II.                                 La décision de la Direction générale de l’environnement, division forêts (DGE-FORET) du 4 février 2013 est annulée. Le dossier est retourné à cette autorité pour compléter l’instruction dans le sens des considérants et statuer à nouveau.

III.                                Il n’est pas perçu de frais de justice, ni d’alloué de dépens.

Lausanne, le 24 septembre 2015

 

 

Le président:                                                                                             La greffière:


 

                                                                                                                 

Le présent arrêt est communiqué aux destinataires de l'avis d'envoi ci-joint.

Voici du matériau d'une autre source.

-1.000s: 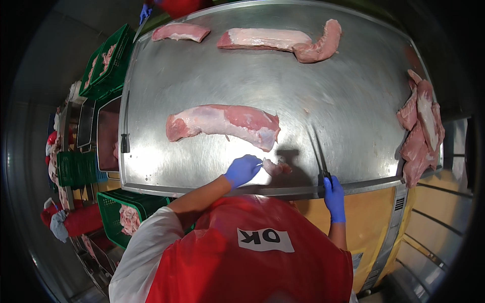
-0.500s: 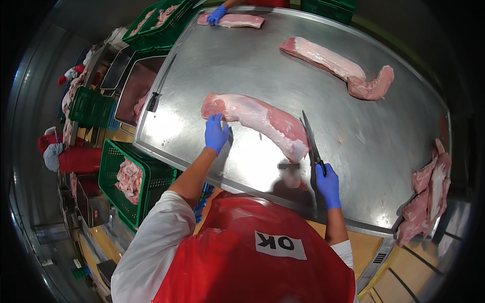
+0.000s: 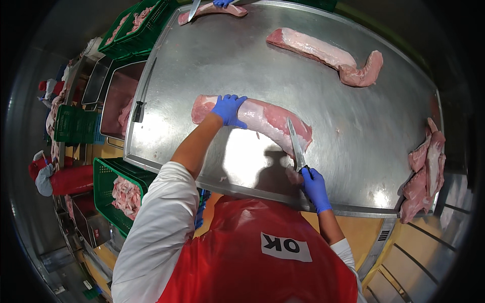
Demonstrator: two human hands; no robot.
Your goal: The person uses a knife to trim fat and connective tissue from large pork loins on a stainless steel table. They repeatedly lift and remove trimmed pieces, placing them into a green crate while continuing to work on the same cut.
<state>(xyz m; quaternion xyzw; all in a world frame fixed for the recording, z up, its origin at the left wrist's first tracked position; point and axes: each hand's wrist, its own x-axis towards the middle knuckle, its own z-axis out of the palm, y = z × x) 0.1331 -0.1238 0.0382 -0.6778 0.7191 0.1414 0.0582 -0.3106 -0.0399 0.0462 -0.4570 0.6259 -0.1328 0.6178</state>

Il peut faire l'objet, dans les trente jours suivant sa notification, d'un recours au Tribunal fédéral. Le recours en matière de droit public s'exerce aux conditions des articles 82 ss de la loi du 17 juin 2005 sur le Tribunal fédéral (LTF - RS 173.110), le recours constitutionnel subsidiaire à celles des articles 113 ss LTF. Le mémoire de recours doit être rédigé dans une langue officielle, indiquer les conclusions, les motifs et les moyens de preuve, et être signé. Les motifs doivent exposer succinctement en quoi l’acte attaqué viole le droit. Les pièces invoquées comme moyens de preuve doivent être jointes au mémoire, pour autant qu’elles soient en mains de la partie; il en va de même de la décision attaquée.